[Information supplied — start]

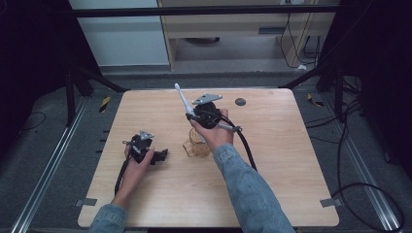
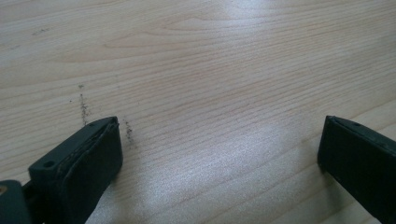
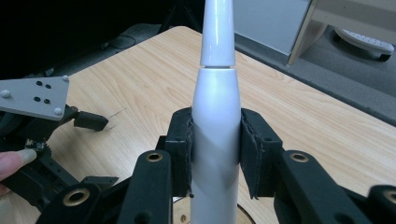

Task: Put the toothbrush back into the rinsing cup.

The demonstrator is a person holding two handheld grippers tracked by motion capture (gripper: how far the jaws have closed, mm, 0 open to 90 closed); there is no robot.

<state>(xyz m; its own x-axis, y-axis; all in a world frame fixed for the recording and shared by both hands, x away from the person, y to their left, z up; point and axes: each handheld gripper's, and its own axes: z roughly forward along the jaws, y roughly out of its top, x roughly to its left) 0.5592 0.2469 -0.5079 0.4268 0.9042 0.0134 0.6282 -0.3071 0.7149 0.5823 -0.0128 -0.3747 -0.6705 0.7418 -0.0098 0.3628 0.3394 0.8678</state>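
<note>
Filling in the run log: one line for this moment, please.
right gripper: shut on white toothbrush, above clear cup | left gripper: open, jaws over table

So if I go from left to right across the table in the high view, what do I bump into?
Left gripper, open, on the table → small see-through cup → right gripper, shut on a white electric toothbrush → little dark round spot near the far edge.

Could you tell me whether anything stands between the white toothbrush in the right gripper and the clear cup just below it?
Nothing visible does. The right gripper clamps the white toothbrush directly above the clear cup; the left gripper rests open, off to the side.
</note>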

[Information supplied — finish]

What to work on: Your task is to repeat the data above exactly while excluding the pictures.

Response to the task:
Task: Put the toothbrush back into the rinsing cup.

The demonstrator is a person holding two handheld grippers tracked by motion capture (gripper: how far the jaws have closed, mm, 0 open to 90 closed); there is no robot.

<state>(xyz m; its own x-axis, y-axis; all in a world frame fixed for the recording and shared by both hands, x away from the person, y to their left, z up; point and axes: each handheld gripper's, and its own axes: z roughly forward along the jaws, y roughly out of its top, x roughly to its left) 0.5592 0.2469 -0.5079 0.4268 0.9042 0.0134 0.6282 -0.3071 0.7149 0.5823 -0.0128 -0.3747 -0.6705 0.7418 -0.0098 0.3628 0.3394 0.8678</state>
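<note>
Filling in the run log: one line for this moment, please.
right gripper: shut on white toothbrush, above clear cup | left gripper: open, jaws over table

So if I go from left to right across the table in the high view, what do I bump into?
Left gripper, open, on the table → small see-through cup → right gripper, shut on a white electric toothbrush → little dark round spot near the far edge.

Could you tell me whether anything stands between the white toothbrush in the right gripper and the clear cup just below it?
Nothing visible does. The right gripper clamps the white toothbrush directly above the clear cup; the left gripper rests open, off to the side.
</note>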

The exercise has been fully answered.